**Work request:**
Write out every line from the listing below where the string "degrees" is found.

**Data below:**
____
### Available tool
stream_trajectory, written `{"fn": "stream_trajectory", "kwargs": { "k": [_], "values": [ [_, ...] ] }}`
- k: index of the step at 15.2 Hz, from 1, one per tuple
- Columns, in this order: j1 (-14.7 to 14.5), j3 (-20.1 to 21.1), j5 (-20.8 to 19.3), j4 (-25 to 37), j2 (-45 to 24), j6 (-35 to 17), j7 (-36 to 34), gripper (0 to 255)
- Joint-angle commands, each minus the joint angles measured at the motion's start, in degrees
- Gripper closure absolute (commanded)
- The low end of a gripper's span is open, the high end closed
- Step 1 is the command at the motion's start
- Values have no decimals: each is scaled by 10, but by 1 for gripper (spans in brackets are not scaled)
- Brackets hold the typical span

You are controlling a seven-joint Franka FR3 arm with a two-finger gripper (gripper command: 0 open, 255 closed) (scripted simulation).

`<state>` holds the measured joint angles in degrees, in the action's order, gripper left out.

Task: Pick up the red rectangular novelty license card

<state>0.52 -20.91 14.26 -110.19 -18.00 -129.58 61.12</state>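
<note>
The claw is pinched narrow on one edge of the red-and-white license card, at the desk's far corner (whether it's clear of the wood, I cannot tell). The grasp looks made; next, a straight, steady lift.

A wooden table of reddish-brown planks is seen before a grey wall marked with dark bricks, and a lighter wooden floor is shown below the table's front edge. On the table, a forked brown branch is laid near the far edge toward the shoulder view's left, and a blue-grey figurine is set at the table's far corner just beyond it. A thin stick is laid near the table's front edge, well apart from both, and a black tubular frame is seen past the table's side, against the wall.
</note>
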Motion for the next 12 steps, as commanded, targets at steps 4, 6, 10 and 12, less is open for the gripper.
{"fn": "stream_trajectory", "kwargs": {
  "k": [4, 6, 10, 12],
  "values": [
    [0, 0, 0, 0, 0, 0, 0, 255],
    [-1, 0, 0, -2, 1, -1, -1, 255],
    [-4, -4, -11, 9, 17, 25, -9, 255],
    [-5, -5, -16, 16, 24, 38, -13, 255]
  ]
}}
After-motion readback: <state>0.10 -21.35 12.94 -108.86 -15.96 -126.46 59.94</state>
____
**Exercise output:**
- Joint-angle commands, each minus the joint angles measured at the motion's start, in degrees
`<state>` holds the measured joint angles in degrees, in the action's order, gripper left out.

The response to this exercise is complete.